The invention according to claims 2 and 3 specifically shows a refrigerant, a heat storage material, and the like, and the above-mentioned effects can be similarly achieved.

Further, by operating the above adsorption type refrigeration system by the method according to the third aspect, the heat storage operation and the utilization operation in the system can be facilitated. In particular, when the cold heat is taken out, the refrigerator is generated together with the heat storage component. , It is possible to easily and efficiently supply an extremely large amount of cold heat to the user side. Further, since such utilization operation can be performed, in the system of the present invention, if the heat is stored at night, the heat storage can cover approximately half of the load in the daytime, and therefore, the capacity of the installed adsorbent chiller is the conventional capacity. It may be 1/2, which is also effective for reducing equipment costs.

As described above, the adsorption refrigeration system according to the present invention uses a heat storage material that changes phase at a low temperature, and thus is suitable for industrial low temperature applications such as food processing and refrigeration.

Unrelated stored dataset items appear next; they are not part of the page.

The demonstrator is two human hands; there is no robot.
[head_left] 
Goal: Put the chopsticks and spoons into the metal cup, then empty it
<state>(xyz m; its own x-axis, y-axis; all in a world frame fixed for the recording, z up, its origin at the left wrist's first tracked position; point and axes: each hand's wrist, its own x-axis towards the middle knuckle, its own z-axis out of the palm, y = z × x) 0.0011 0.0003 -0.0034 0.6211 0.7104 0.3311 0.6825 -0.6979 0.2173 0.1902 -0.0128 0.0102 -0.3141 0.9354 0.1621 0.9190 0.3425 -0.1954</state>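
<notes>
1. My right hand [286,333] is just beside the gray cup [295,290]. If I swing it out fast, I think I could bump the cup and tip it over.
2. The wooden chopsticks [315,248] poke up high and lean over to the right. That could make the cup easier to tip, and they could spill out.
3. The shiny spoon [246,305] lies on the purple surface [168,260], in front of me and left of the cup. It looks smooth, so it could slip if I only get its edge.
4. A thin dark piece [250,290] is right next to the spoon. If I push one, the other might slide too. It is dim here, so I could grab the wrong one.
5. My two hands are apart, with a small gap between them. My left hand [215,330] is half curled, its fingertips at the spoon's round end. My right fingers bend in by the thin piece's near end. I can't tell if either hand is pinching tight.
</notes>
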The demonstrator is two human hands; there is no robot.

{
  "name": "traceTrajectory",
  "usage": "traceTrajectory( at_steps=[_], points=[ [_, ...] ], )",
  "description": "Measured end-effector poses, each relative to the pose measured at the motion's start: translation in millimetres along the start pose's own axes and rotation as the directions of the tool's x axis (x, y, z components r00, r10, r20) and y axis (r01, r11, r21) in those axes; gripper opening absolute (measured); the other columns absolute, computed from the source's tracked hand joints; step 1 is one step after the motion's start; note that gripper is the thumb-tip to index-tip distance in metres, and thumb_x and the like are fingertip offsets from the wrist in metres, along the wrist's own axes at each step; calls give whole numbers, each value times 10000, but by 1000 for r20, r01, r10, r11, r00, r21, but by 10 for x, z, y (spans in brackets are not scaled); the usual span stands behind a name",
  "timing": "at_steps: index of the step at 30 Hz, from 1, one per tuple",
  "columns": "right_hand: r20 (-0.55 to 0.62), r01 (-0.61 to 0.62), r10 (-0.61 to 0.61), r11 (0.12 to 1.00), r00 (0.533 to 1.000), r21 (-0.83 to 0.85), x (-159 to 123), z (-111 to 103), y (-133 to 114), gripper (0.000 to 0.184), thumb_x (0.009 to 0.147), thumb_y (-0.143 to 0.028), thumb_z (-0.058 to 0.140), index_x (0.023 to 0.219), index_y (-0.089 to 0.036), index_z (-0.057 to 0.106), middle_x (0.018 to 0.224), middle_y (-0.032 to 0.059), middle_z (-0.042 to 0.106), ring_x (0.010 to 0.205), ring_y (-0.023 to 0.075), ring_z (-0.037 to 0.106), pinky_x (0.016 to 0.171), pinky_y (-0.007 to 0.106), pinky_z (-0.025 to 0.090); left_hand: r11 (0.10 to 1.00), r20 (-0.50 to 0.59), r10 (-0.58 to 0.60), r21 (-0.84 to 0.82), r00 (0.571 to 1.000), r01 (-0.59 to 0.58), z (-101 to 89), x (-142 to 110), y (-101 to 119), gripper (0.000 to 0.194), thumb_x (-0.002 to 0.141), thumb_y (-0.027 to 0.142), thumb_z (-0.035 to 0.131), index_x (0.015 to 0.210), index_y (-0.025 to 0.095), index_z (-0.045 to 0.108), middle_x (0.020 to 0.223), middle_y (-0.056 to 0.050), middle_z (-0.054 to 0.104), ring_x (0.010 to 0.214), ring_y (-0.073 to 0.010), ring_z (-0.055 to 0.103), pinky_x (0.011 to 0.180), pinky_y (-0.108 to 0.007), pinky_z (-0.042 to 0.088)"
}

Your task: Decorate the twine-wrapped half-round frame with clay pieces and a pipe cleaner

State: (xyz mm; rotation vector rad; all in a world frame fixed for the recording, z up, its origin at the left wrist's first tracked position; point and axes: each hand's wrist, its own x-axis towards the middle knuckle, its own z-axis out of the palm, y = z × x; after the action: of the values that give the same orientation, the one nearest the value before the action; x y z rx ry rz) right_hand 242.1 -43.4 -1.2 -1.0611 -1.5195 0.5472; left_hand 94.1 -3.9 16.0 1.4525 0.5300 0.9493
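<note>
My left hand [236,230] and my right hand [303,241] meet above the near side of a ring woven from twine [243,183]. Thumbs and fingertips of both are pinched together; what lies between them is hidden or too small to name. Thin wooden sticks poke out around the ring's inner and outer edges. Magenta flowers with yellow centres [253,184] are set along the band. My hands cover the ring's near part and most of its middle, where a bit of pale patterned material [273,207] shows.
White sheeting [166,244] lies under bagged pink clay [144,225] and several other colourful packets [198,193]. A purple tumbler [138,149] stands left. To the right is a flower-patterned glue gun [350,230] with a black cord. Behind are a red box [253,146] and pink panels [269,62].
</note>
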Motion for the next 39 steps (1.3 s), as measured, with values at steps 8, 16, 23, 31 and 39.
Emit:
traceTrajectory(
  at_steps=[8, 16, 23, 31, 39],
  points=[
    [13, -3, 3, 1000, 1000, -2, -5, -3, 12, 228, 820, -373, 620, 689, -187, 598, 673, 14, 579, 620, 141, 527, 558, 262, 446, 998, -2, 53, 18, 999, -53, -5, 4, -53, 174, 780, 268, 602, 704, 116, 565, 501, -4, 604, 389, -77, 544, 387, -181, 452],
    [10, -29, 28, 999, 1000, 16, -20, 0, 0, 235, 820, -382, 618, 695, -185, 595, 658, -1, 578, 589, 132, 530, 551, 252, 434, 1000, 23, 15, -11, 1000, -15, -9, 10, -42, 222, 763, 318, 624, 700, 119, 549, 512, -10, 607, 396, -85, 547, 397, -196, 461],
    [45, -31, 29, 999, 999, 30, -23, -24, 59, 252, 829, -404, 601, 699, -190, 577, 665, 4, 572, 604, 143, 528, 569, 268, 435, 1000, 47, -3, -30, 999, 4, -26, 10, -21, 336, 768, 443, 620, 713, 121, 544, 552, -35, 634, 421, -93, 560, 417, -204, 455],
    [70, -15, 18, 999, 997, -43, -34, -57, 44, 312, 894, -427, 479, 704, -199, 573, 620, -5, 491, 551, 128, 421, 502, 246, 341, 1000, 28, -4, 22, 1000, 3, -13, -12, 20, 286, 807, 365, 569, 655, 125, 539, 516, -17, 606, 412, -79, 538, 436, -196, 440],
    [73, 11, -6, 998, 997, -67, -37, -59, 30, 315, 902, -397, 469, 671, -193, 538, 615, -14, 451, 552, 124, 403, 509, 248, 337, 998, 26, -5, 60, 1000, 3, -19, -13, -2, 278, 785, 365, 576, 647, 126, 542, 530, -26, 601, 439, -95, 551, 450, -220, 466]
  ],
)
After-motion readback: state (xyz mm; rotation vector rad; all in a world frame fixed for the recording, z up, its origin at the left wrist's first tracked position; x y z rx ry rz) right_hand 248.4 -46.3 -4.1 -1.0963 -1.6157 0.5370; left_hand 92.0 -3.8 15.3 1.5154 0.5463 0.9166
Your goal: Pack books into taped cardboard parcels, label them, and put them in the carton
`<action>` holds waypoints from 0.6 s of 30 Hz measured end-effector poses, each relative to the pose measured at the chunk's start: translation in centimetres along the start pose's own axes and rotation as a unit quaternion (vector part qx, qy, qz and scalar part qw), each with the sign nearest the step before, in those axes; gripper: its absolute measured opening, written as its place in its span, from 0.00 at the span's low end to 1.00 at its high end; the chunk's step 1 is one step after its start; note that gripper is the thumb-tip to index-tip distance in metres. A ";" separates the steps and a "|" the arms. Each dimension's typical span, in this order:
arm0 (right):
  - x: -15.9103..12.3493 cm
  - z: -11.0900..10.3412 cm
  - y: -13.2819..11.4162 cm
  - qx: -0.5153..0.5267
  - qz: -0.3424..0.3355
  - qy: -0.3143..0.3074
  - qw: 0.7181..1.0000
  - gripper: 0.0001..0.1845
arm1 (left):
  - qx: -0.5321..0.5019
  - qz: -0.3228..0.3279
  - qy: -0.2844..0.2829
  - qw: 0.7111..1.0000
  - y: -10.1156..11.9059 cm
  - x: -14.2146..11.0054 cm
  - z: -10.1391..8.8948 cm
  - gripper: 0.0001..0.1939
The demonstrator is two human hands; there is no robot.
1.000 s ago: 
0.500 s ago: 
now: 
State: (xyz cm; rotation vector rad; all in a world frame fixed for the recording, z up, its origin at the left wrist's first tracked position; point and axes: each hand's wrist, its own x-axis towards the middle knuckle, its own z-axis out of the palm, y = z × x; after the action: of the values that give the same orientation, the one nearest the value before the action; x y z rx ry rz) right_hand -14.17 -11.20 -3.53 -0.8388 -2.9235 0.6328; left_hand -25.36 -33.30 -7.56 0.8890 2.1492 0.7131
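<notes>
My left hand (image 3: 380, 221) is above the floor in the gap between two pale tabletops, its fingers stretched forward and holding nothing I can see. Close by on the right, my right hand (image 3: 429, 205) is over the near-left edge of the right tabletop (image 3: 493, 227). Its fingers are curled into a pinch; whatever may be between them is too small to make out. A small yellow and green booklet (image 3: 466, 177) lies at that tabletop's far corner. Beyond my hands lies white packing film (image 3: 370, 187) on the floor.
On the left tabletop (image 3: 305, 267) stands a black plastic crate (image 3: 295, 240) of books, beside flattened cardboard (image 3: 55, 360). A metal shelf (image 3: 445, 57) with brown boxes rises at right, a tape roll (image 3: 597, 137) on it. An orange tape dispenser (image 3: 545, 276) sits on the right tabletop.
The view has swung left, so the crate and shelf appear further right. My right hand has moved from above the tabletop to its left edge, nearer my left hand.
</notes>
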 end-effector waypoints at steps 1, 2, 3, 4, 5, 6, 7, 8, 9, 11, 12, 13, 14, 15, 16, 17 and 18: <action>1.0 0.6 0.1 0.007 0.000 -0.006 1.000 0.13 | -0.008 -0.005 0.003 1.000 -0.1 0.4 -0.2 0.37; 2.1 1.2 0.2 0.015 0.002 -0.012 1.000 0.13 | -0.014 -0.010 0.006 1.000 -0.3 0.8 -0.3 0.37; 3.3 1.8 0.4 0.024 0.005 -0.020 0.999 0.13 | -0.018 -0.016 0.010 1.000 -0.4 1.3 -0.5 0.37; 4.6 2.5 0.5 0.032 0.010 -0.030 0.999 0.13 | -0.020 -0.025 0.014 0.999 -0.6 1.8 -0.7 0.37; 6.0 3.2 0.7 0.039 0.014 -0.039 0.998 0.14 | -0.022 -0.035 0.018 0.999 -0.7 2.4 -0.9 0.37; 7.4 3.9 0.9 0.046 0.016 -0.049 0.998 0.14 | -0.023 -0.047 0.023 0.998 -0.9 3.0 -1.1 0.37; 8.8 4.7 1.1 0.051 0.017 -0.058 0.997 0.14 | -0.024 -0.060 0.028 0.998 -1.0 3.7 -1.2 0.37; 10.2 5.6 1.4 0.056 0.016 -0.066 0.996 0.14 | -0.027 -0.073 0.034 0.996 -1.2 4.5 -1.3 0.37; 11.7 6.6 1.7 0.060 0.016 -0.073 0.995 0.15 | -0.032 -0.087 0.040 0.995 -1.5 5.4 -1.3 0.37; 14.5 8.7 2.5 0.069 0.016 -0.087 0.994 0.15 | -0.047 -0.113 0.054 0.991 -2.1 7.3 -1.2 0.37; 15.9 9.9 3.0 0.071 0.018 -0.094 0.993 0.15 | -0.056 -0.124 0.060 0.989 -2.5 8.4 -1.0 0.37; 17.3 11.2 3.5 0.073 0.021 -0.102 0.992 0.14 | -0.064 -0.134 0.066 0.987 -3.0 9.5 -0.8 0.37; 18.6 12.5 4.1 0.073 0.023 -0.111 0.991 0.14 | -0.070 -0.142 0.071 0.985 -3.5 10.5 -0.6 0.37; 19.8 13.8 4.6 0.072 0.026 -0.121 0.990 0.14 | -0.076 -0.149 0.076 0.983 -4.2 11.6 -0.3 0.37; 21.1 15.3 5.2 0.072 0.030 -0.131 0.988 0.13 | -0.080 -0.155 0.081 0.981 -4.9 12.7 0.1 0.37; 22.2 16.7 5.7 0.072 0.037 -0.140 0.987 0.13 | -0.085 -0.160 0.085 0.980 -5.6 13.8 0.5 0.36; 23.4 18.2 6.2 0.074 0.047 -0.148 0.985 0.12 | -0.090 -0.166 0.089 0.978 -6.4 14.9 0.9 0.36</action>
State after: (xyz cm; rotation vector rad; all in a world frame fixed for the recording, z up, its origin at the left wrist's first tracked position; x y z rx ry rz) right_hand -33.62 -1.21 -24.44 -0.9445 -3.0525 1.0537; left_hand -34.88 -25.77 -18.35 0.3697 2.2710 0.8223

[Brief description of the drawings]

FIG. 1 is an explanatory diagram of an adsorption refrigeration system having a heat storage function according to the present invention.

[Explanation of symbols]

 (1) Adsorption type refrigerator (2) Heat storage tank (3) Heat exchanger (4) User side equipment (5) Adsorption tower (13) Evaporator (15) Heat medium liquid circulation pipe (19) Three-way valve

──────────────────────────────────────────────────続 き Continued on the front page (72) Inventor Satoshi Ibe 4-1-2, Hirano-cho, Chuo-ku, Osaka-shi Inside Osaka Gas Co., Ltd. Inside Nishiyodo Air Conditioner Co., Ltd. (72) Inventor Masao Matsushita 1-5-10 Himezato, Nishiyodogawa-ku, Osaka City Inside Nishiyodo Air Conditioner Co., Ltd. Inside Nishi-Yodo Air Conditioner Co., Ltd. (72) Inventor Akiyoshi Sakai 1-5-10 Himezato, Nishiyodogawa-ku, Osaka City Inside Nishi-Yodo Air Conditioner Co., Ltd. (56) References JP-A-4-236076 (JP, A) JP-A-63-194165 (JP, A) (58) Fields investigated (Int. Cl. ⁷ , DB name) F25B 17/08

Claims (4)

(57) [Claims] 1. A process in which a plurality of adsorption towers filled with an adsorbent are used and connected to a condenser and an evaporator so that a refrigerant can circulate in each of the adsorption towers, and at least one of the adsorption towers is different from the others. Thus, the adsorption, the evaporator of the adsorption refrigerator that enabled the desorption process switching operation, and a heat storage tank filled with a substance having a higher freezing point than the refrigerant of the adsorption refrigerator as a heat storage material. An adsorption-type refrigeration system having a heat storage function, characterized in that the cooling medium is connected by a pipe through which a heat medium circulates, and a cold heat extraction section is provided in parallel in the middle of the circulation pipe via a three-way valve. 2. The adsorption type refrigeration system having a heat storage function according to claim 1, wherein activated carbon is used as an adsorbent, alcohol is used as a refrigerant, and water is used as a heat storage material. 3. The adsorptive refrigeration system having a heat storage function according to claim 1, wherein silica gel is used as an adsorbent, water is used as a refrigerant, and clathrate is used as a heat storage material. A heat storage material is circulated by circulating cold heat output from an evaporator to a heat storage tank via a heat medium using the adsorption refrigeration system having a heat storage function according to claim 1, 2 or 3. The solidified heat is measured, and then the three-way valve is switched, and the cold heat output from the evaporator and the stored cold heat, or only the stored cold heat, is transferred to the use side from the cold heat extraction unit via the heat medium. Driving method characterized by taking out.